(Beginning of INFORMATION SUPPLIED)

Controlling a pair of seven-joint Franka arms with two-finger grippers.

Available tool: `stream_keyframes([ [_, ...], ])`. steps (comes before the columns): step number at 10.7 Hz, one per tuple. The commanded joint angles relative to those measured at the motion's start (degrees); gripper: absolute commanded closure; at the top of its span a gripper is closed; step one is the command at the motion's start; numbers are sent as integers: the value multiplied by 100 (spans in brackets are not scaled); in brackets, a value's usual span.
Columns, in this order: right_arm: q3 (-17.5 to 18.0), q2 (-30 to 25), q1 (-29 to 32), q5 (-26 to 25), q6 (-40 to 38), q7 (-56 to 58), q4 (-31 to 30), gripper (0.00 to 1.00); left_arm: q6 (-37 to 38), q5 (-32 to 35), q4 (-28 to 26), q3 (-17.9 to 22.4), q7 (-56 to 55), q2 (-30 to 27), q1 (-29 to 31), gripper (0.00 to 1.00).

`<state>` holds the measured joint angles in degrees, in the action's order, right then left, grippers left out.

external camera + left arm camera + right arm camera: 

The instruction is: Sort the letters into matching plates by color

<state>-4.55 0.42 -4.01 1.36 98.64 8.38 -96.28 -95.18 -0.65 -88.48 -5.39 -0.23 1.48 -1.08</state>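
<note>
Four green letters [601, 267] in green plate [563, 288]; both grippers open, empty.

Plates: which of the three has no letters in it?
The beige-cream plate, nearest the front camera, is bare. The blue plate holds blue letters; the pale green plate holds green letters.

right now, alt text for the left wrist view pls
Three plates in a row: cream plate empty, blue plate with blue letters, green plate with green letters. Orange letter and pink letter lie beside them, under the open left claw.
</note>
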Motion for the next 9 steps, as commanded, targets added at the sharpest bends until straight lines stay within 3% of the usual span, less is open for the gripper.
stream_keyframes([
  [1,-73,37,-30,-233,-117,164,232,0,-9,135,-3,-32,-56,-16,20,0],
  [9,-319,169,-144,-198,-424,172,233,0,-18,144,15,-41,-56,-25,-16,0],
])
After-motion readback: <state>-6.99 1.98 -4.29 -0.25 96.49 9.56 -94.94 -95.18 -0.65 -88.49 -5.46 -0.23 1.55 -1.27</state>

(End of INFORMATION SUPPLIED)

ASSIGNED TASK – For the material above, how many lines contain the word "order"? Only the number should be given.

OUTPUT OF THE EXERCISE – 2